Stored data
◆ ◆ ◆ ◆ ◆ ◆ ◆
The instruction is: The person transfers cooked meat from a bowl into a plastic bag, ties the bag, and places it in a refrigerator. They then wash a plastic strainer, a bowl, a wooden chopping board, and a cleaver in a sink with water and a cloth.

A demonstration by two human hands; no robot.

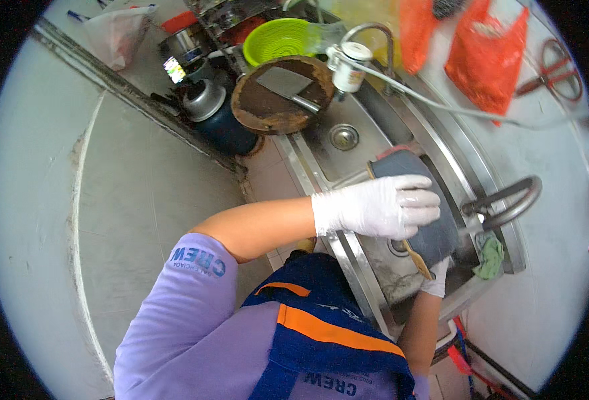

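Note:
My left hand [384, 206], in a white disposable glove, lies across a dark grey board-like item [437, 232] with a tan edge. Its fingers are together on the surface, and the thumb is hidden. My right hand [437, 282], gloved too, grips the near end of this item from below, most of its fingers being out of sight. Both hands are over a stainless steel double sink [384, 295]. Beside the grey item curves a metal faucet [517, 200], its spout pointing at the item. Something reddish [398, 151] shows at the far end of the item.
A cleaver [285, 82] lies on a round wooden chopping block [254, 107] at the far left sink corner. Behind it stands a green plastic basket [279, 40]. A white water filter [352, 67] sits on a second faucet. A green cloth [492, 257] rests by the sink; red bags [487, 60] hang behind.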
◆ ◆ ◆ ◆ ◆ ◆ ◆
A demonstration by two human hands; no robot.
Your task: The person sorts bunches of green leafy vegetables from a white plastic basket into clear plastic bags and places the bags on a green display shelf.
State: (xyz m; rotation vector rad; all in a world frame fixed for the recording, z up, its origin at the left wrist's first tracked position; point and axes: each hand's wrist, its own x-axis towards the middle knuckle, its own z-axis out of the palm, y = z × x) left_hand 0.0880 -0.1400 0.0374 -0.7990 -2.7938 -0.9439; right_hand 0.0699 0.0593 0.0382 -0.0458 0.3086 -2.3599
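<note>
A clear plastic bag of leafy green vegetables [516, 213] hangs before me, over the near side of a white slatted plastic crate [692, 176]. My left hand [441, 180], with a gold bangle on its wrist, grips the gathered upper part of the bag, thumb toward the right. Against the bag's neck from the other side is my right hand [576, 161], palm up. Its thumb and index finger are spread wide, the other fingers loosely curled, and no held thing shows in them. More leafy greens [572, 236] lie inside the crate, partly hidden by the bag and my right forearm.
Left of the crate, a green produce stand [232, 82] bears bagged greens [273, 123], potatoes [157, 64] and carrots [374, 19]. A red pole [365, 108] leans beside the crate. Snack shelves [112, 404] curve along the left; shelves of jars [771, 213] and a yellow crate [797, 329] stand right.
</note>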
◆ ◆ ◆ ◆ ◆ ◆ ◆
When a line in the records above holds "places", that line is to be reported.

The instruction is: The person transfers cooked meat from a bowl into a plastic bag, ties the bag, and places it in a refrigerator. They then wash a plastic strainer, a bowl, a wooden chopping board, and a cleaver in a sink with water and a cloth.
Your task: The person sorts bunches of green leafy vegetables from a white plastic basket into clear plastic bags and places the bags on a green display shelf.

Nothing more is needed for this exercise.